• [What this task involves]: Write only how many lines in this data include "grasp".

• [Input data]:
|---|

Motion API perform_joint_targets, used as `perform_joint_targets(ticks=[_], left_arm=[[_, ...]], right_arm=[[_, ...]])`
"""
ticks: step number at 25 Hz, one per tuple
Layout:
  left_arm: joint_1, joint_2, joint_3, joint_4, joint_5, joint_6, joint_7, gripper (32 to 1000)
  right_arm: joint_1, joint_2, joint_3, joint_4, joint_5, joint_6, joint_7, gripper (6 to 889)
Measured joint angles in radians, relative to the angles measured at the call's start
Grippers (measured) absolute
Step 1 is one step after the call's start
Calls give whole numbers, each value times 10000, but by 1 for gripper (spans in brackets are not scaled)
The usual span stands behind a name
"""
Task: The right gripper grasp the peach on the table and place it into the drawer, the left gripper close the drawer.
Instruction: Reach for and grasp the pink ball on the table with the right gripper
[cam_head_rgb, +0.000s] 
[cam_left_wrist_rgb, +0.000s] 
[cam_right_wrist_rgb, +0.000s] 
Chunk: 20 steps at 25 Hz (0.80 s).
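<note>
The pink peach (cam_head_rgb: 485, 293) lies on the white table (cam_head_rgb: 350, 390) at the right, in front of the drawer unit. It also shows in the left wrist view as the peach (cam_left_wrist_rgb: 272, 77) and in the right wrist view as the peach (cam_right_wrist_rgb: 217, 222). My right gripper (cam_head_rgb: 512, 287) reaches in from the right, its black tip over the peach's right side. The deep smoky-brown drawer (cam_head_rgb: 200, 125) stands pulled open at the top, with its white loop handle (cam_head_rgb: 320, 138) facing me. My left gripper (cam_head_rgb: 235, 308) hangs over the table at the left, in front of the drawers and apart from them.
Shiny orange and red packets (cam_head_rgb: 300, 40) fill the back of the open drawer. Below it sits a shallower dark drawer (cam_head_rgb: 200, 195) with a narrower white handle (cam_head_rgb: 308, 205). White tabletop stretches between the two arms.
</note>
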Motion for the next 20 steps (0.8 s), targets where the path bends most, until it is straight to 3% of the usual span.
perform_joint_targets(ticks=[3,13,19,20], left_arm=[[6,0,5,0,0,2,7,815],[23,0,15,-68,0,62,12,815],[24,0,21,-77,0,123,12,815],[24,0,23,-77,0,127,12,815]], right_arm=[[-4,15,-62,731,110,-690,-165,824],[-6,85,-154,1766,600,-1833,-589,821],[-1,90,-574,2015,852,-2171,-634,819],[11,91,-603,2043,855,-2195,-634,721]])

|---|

• [Solution for this exercise]: 2